She married Mickey Holler when she was fifteen. Married him to get out of her latest foster home where her so-called dad used to fool with her, get her to hold him, things like that. Even before her menses started. And her foster mom liked to slap her up the head for no reason. Or for every reason. So she married Mickey. And he loved her—that was a plus. She had never had that experience before. It made her look at herself in the mirror and do things with her hair. He was twenty, Mickey. Real name Mervin. He was a sweet boy if without very much upstairs, as she knew even from their first   date. He had a heel that didn’t touch the ground and weak eyes but he was not the kind to lay a hand on a woman. And she could tell him what she wanted, like a movie, or a grilled-cheese sandwich and a chocolate shake, and it became his purpose in life. He loved her, he     really did, even if he didn’t know much about it.

But anyway she was out of the house now, and wearing a wed­ding ring to South Sumter High. Some of the boys said smutty things but the girls looked upon her with a new respect.

Mickey’s Uncle Phil had come to the justice of the peace with them to be best man. After the ceremony he grinned and said Welcome to our family, Jolene honey, and gave her a big hug that lasted a mite too long. Uncle Phil was like a father to Mickey and employed him to drive one of the trucks in his home oil delivery business. Mickey Holler was almost an orphan. His real father was in the state penitentiary with no parole for the same reason his mother was in the burial ground behind the First Baptist Church. Jolene asked Mickey, as she thought permissible now that she was a relation, what his mother had done to deserve her fate. But he got all flustered when he tried to talk about it. It happened when he was only twelve. She was left to gather for herself that his father was a crazy drunk who had done bad things even before this happened. But anyway that was why Jolene was living now with Mickey under the same roof with his Uncle Phil and Aunt Kay.
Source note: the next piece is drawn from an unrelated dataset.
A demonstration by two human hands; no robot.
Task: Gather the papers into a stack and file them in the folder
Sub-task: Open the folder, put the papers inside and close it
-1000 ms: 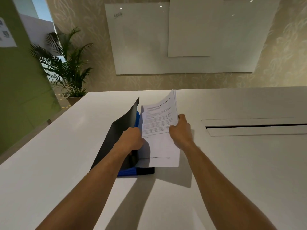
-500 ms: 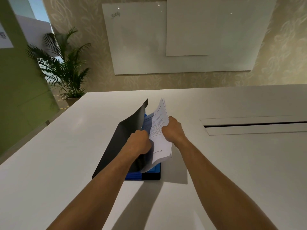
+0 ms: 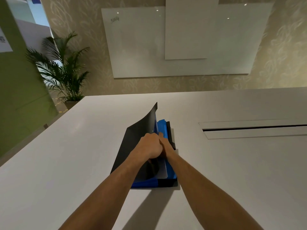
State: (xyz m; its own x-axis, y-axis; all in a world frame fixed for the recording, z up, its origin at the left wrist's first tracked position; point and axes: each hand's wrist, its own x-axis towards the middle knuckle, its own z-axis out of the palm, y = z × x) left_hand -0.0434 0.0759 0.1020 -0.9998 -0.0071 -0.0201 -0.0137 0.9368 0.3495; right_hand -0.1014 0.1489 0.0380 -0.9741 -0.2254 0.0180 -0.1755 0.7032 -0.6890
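papers now inside one folder | left hand fisted on cover | right hand grip unclear

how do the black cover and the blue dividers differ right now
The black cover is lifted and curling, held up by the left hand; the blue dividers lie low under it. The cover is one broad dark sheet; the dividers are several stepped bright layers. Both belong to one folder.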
Aunt Kay was real smart. She was an assistant manager in the Southern People’s Bank across the square from the courthouse. So between her and Uncle Phil’s oil business, they had a nice ranch house with a garden out back and a picnic table and two hammocks between the trees.
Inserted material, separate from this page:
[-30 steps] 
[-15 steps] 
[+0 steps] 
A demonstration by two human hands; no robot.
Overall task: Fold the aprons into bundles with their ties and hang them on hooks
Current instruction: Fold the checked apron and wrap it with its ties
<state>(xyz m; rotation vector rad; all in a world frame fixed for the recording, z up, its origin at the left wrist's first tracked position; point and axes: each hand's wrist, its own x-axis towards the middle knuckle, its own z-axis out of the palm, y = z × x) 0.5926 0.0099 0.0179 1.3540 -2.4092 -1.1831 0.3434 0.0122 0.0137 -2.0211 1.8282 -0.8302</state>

Jolene liked the room she and Mickey occupied, though it looked into the driveway, and she had what she could do to keep it nice, with Mickey dropping his greasy coveralls on the floor. But she under­stood the double obligations of being a wife and an unpaying boarder besides. As she was home from school before anyone finished their jobs for the day, she tried to make herself useful. She would have an hour or so to do some of her homework and then she would go into the kitchen and put up something for everyone’s dinner.
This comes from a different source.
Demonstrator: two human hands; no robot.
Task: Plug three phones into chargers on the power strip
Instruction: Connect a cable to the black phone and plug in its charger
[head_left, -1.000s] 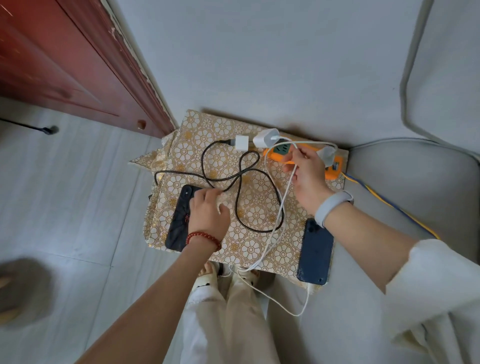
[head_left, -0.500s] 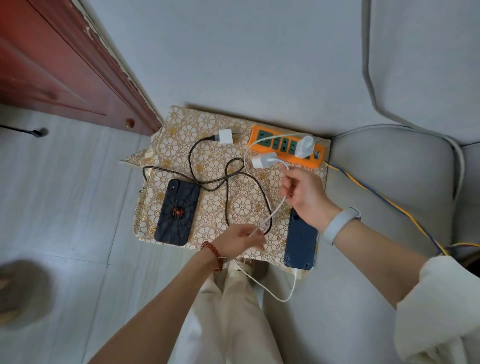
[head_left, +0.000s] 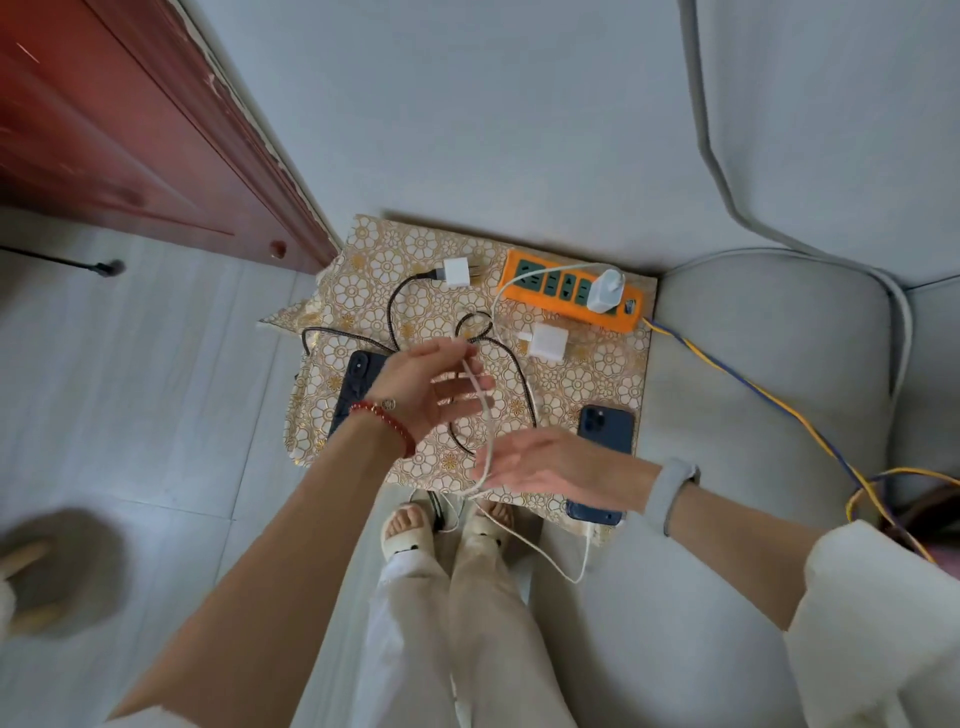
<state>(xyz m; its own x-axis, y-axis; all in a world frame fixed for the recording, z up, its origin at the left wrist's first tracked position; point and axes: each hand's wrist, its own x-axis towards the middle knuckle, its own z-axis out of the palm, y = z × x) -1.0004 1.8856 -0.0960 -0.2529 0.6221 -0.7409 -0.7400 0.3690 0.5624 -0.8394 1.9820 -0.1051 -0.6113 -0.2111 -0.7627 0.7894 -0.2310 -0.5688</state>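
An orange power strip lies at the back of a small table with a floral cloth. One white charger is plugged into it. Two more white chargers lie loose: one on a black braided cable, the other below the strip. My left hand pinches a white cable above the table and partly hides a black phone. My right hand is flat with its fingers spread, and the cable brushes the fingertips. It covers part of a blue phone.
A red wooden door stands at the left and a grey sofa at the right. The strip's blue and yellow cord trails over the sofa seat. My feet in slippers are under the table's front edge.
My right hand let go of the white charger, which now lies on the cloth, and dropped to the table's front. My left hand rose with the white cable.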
Jolene had always liked school—she felt at home there. Her fa­vorite subject was art. She had been drawing from the time she was in third grade, when the class had done a mural of the Battle of Gettys­burg and she drew more of it than anyone. She couldn’t do much art now at this time in her life as a married woman, not being just for herself anymore. But she still noticed things. She was someone who had an eye for what wants to be drawn. Mickey had a white hairless chest with a collarbone that stood out across from shoulder to shoul­der like he was someone’s beast of burden. And a long neck and a backbone that she could use to do sums. He surely did love her—he cried sometimes he loved her so much—but that was all. She had a sixteenth birthday and he bought her a negligee he picked out him­self at Berman’s department store. It was three sizes too big. Jolene could take it back for exchange, of course, but she had the unsettling thought that as Mickey’s wife all that would happen in her life to come was she would grow into something that size. He liked to watch her doing her homework, which made her realize he had no ambition, Mickey Holler. He would never run a business and play golf on the weekend like Uncle Phil. He was a day-to-day person. He did not ever talk about buying his own home, or moving toward any­thing that would make things different for them than they were now. She could think this of him even though she liked to kiss his pale chest and run her fingers over the humps of his backbone.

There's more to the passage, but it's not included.